Diğer etkilendiğim sergi de Pera Müzesi'nde Akira Kurosawa'nın storyboardlarının olduğu sergiydi. Adam kafasında gördüklerini anlatabilmek icin cizmiş, ama ne çizim. Özenle boyamış, özenle çizmiş tüm ayrıntıları. Baya güzeldi.

Sonra da bi teras katında bira içip sohbet ettik. 2 birayla hemen kafam iyi olmuştu.
Bu da böyle güzel bir gün.

Dün de nisimasanın kısafilm gösterimi vardı. 2 genç yönetmenin. esranın arkadaşları. sevgililer; kız türkiyeden, oğlan fransa. beraber film yapıyolar. çok tatlı insanlardı. ve sinema anlayışları gerçekten gözlerimi yaşarttı.
Geziyolar, gittikleri yerde insanlarla tanışıyolar ve onların üzerine senaryolarını yazıyolar. ve kesinlikle profesyonel oyuncularla çalışmıyolar, oyunculara senaryonun hepsini anlatmıyolar, o sahnede ne varsa onu anlatıp, kendi cümlelerini kurdukları anı bekliyolar. Filmleri de güzel, ama ardındaki hikayeleri çok daha etkileyici. Bu anlayışları yüzünden, dünyaya, çevrelerindeki her detaya bakışları da çok şahaneydi.

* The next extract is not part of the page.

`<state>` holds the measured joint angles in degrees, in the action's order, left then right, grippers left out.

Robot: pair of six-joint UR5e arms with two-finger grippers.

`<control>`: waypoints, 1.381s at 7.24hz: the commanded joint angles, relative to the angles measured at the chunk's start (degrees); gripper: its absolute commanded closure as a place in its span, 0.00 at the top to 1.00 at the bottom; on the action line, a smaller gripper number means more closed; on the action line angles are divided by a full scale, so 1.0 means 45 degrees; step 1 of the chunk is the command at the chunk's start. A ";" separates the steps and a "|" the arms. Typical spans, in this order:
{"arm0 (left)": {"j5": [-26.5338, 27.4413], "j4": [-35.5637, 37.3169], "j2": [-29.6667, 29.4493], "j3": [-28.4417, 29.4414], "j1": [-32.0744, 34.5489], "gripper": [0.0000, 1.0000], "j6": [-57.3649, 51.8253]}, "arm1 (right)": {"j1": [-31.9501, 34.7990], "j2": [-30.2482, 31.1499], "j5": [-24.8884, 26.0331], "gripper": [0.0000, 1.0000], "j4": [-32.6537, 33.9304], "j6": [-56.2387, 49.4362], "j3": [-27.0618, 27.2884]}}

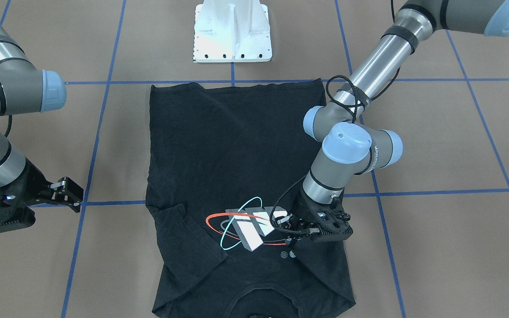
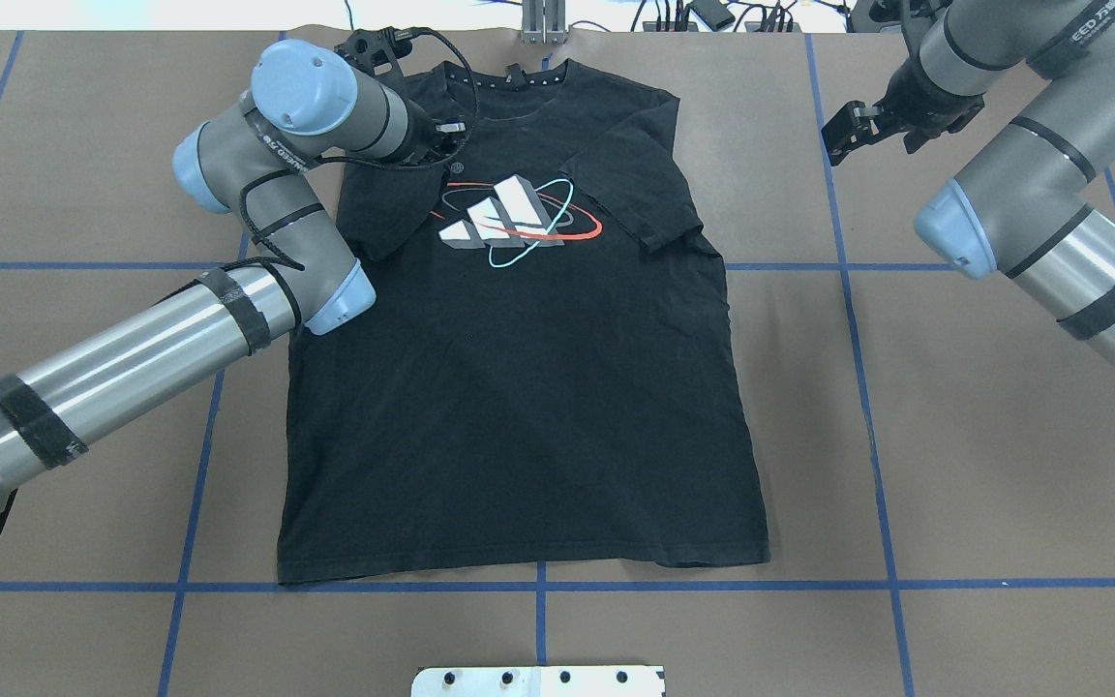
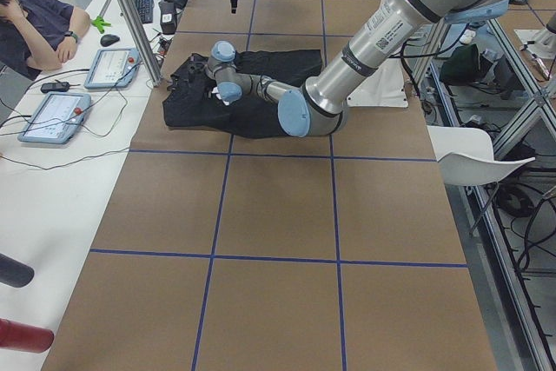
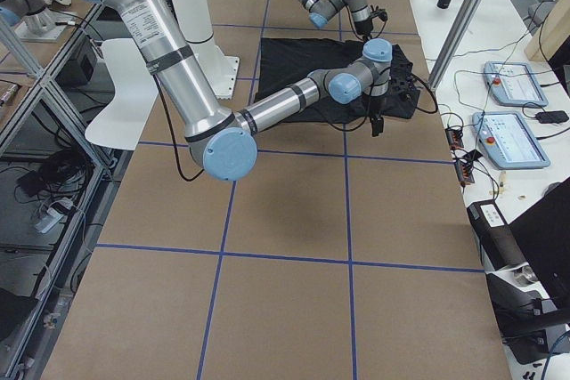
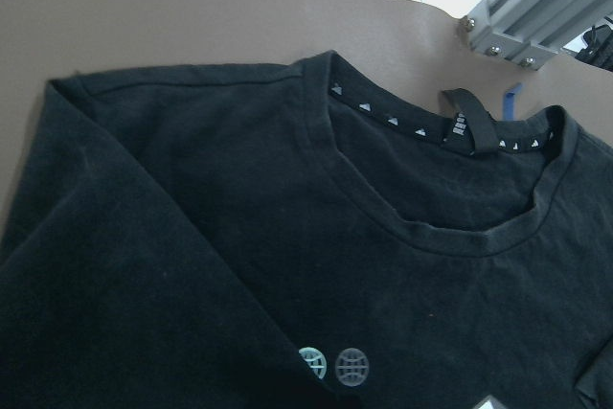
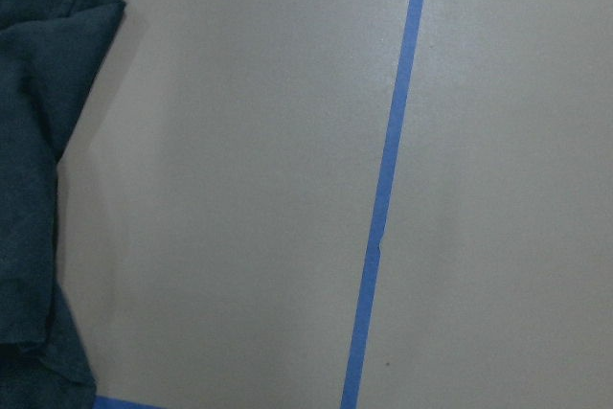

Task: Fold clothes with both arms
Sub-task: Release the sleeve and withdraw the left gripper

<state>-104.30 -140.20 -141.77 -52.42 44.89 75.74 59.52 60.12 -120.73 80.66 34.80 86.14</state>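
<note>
Right in front of the white pedestal base (image 2: pixel 538 681), the black T-shirt (image 2: pixel 519 407) lies face up on the brown table (image 2: pixel 954 436). Its hem sits nearest the robot, just short of a blue tape line (image 2: pixel 712 584), and the body is spread flat. Moving up, there's the chest print (image 2: pixel 509 218), white-grey blocks ringed in red and cyan. Both short sleeves are folded inward: the one on the robot's left (image 2: pixel 383 218) reaches the edge of the print, and the one on the right (image 2: pixel 640 184) lies slanted across the shoulder. Over the left shoulder, close to the print, the left gripper (image 1: pixel 293 232) hangs low above the cloth. I cannot tell how its claw stands, and its wrist camera shows only the collar (image 5: pixel 421 227) and two small round logos (image 5: pixel 330 364). Well off the shirt on the far right, the right gripper (image 2: pixel 848 131) hovers over bare table, its claw looking spread and holding nothing.
</note>
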 commanded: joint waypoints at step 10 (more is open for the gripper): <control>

Güzel yaşamlar, güzel filmler/resimler/heykeller.
Üzerlerine güzel düşünceler ve bazı hevesler.
Durmamalı. Hayat ona hep böyle bakmayı bilince güzel.
Bunu kaybetmeyelim bebeym.

22.04.2009

budama çapalama ve link verebilmenin dayanılmaz keyfi




Ekolojik TaTuTa Ziyaretçisi Olmak İsteyenler İçin Adımlar
1.İnternet ya da basılı güncel rehber edinerek, kılavuz ve çiftlik bilgi bölümlerini inceler.
2.Soruları ve almak istediği bilgileri Buğday Derneği'nin çözüm ortağı olan çiftlik rezervasyonlarını yapan GENÇTUR’dan internet, faks, mektup, telefon yoluyla ya da bizzat gelerek edindikten sonra, ziyaret etmek istediği çiftlikleri hangi tarihlerde ziyaret edeceği ve bu çiftliklerde "gönüllü" veya "konuk" olma konusunda kararını verir.
3.GENÇTUR’u 0-212-244 62 30 nolu telefondan arayarak söz konusu çiftliğin seçtiği dönemde uygun olup olmadığını öğrenir. Uygun ise rezervasyon katılım ücretini ödeyerek rezervasyon yapar; değilse GENÇTUR ilgilisinin yardımını da alarak başka bir çiftlik seçebilir
4.Rezervasyon tarihlerinde çiftlikte olacak şekilde, çiftliğe varış ve ayrılışı ile ilgili detayları çiftçi aile ile de görüşerek seyahatini programlar ve gerçekleştirir.
5.Ziyaret süresince talepleri, önerileri, yorumları ile ilgili çiftçi aile ile iletişim kurabileceği gibi Buğday Derneği'ne ve GENÇTUR’a da başvurarak bilgi verebilir, destek alabilir.
6."Gönüllü" ziyaretçiler verecekleri iş gücü, bilgi veya tecrübe desteği, "konuk" ziyaretçiler ise çiftliğe yapacakları mali destek ile ilgili doğrudan ev sahibi aile ile ilişkiye geçer ve onlara karşı sorumludur.
7.TaTuTa, Buğday Derneği’nin tescilli markası ve özgün model projesidir. TaTuTa ziyaretçilerine Buğday Derneği’nin Türkiye’nin kırsal toplumu için ürettiği projelerine devam edebilmesi için üye olarak karar mekanizmalarında yer almalarını öneririz.

Bak bu da Gençtur sitesi.

inceleyelim iyice, bi ciftlik secip başvuralı. 50 tl'de ücreti varmış. ya da sallıyalım murat'ın çiftliğine gidelm. ama o zmn cok fazla çalışmayız. bence adam gibi iş yapmalı.
Bi de haziran ortası sana uygun mu?
Cünkü temmuzda dayımlar geliyo fln. Austosta heralde kabakta calısırm.
hazirandan okullar biter kacarız. olur mu? (olur olur bal gibi olur- tomas referansı)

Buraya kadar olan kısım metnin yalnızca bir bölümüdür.